Em audiência pública da Comissão de Segurança, Serviços Públicos e Modernização do Estado, realizada na manhã desta quinta-feira (2), representantes de diversas categorias do funcionalismo voltaram a reclamar de atrasos na concessão de aposentadorias. O encontro, que ocorreu em ambiente virtual, foi proposto pela deputada Sofia Cavedon (PT).

Segundo o 2º vice-presidente do Cpers-Sindicato, Edson Garcia, as mudanças no sistema previdenciário gaúcho geraram um grande número de pedidos de aposentadoria em 2020, e o IPE/Prev acabou atrasando a análise dos processos em mais de um ano. “Houve casos de colegas, que morreram esperando pelo benefício a que tinham direito”, revelou.

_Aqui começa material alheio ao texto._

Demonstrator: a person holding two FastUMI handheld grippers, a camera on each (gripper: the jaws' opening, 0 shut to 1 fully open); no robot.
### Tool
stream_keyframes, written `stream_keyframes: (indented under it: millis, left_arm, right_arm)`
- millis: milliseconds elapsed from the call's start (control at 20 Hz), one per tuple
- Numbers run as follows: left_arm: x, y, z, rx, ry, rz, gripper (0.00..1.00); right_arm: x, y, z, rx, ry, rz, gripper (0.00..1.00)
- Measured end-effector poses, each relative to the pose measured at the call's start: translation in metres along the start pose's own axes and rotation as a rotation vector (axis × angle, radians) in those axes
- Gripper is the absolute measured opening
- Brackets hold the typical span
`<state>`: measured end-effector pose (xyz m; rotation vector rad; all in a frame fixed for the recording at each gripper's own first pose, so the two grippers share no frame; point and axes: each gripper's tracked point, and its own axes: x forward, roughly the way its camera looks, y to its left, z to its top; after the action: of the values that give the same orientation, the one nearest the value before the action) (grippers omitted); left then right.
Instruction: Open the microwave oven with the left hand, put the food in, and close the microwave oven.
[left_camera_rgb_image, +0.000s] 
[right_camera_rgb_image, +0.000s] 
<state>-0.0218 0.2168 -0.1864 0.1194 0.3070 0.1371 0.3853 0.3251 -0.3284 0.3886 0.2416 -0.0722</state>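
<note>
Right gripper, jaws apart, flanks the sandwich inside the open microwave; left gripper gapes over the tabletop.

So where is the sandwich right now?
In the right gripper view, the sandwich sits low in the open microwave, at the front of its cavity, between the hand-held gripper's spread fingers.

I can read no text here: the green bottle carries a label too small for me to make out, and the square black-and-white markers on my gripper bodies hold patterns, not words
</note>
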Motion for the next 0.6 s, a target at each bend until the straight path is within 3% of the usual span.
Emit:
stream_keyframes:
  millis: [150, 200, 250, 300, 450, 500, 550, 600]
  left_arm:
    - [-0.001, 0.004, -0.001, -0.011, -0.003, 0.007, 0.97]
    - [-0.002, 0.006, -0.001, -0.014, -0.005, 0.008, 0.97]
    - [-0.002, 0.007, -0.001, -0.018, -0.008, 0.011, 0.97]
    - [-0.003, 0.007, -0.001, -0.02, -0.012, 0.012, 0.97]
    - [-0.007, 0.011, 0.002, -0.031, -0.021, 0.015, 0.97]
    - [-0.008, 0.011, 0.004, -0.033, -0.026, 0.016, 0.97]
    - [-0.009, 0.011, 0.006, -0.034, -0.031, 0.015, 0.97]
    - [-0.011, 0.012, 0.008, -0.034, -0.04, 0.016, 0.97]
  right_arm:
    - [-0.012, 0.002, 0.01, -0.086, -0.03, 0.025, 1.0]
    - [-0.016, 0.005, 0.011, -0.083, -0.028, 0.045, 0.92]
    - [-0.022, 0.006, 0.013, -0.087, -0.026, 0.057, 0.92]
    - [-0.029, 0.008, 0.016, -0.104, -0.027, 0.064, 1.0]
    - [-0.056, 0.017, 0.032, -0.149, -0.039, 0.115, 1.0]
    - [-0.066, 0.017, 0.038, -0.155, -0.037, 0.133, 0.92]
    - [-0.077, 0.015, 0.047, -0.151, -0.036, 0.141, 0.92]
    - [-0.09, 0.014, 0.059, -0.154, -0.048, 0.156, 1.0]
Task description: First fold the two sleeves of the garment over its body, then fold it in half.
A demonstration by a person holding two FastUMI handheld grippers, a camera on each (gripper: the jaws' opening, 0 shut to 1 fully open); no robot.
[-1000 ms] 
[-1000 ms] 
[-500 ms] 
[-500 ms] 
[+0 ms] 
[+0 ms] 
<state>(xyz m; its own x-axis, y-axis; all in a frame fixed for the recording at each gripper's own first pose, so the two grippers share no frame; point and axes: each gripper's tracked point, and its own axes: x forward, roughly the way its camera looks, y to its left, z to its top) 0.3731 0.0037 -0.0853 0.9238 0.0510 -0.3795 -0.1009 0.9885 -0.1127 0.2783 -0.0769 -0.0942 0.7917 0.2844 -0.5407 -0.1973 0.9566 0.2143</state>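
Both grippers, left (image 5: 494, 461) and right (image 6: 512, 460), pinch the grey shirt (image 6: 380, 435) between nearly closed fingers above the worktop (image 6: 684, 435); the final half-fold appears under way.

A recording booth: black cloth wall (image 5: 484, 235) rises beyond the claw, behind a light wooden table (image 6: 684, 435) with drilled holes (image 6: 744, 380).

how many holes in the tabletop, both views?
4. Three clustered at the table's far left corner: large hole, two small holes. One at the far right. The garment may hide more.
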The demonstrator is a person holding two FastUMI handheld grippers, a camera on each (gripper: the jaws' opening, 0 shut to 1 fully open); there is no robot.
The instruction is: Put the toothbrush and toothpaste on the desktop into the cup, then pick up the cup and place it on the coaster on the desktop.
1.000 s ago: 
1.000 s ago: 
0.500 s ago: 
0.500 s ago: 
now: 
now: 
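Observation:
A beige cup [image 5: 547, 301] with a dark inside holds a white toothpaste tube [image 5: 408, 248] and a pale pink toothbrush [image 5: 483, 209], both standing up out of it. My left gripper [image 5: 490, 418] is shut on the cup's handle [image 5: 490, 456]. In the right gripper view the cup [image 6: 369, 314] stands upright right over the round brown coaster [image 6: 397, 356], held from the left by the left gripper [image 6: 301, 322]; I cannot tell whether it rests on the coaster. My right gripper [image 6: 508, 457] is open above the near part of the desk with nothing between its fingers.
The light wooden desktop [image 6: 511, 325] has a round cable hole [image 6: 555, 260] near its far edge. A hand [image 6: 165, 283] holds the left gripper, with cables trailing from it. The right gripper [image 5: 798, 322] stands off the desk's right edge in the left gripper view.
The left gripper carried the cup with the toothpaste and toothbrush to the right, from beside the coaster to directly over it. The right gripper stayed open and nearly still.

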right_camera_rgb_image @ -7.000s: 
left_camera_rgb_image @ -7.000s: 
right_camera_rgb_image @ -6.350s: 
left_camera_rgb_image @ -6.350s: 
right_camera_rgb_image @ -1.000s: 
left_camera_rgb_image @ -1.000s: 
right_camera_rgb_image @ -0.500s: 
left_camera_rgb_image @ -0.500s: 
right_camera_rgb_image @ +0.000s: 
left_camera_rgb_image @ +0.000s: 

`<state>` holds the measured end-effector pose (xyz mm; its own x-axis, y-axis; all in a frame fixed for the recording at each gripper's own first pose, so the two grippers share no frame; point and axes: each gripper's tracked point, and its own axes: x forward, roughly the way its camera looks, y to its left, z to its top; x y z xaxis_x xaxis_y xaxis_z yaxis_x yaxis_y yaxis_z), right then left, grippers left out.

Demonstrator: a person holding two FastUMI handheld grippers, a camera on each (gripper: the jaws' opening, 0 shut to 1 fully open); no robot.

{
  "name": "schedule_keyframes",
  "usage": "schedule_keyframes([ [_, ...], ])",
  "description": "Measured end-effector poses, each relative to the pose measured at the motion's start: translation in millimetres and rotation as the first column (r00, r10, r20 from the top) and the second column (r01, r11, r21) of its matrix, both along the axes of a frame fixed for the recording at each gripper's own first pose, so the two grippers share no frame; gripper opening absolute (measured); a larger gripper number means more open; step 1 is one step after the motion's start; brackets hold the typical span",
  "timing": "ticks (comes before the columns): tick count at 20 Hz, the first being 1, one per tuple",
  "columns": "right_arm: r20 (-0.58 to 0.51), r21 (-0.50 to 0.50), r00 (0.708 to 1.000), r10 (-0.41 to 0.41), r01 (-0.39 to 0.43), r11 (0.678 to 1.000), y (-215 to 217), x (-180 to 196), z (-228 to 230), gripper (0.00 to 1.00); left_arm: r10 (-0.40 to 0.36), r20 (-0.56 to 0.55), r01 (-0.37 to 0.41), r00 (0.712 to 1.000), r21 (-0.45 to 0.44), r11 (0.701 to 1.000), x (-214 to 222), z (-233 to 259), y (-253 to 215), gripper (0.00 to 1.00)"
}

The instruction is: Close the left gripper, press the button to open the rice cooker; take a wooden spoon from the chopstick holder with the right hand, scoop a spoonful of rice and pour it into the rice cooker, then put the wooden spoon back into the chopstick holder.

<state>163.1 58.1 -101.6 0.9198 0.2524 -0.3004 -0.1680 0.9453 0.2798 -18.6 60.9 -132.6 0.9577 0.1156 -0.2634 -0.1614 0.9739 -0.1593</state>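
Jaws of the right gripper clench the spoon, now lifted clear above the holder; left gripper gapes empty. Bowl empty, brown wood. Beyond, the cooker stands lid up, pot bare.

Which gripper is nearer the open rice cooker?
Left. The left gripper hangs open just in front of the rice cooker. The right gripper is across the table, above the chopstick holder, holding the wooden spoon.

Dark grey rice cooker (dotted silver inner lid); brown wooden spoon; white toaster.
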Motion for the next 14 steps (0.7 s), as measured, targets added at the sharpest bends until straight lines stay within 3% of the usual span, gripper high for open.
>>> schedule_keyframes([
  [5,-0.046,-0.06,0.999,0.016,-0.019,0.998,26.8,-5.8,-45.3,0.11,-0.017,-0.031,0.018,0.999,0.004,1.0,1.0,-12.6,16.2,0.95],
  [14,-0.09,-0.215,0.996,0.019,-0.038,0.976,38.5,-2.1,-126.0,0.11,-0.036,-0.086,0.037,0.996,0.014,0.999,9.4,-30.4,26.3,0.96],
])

O vice-presidente do Sindicato dos Servidores Públicos do Rio Grande do Sul, Rogério Viana, se somou às queixas. Segundo ele, a aposentadoria “leva tempo para sair e, quando o trabalhador recebe, os valores estão defasados”. Ele criticou a política do governo Leite para o funcionalismo e acusou o Executivo de “produzir superávit em cima de direitos dos servidores”.
O diretor-presidente do IPE/Prev,  José Guilherme Kliemann, reconheceu que ocorreram atrasos, devido ao grande número de pedidos decorrentes da reforma previdenciária. Segundo Kliemann, o IPE tem a meta de analisar as solicitações e publicar as concessões no máximo em 60 dias. Para isso, está contratando emergencialmente 25 servidores e pretende realizar concurso público para 72 cargos na primeira quinzena de fevereiro de 2022.
Edson Garcia, que também é conselheiro do instituto, afirmou que os benefícios ainda continuam demorando para entrar em vigência. Outro problema apontado pelo líder sindical é que alguns servidores encaminham pedido para aposentadoria de 40 horas e só recebem para 20h. “Os vencimentos relativos ao outro período só vêm seis ou sete meses depois, gerando uma redução drástica de salário”, apontou.
A gerente de Benefícios do IPE, Cínara Regina Francisco, trouxe alguns pontos relacionados ao formulário, considerado confuso. Ela admitiu que não há como informar a opção legal mais favorável ao beneficiário, pois para isso o sistema teria que realizar simulações, o que ainda não está sendo feito. Segundo ela, o IPE deverá buscar uma solução para o problema no próximo período.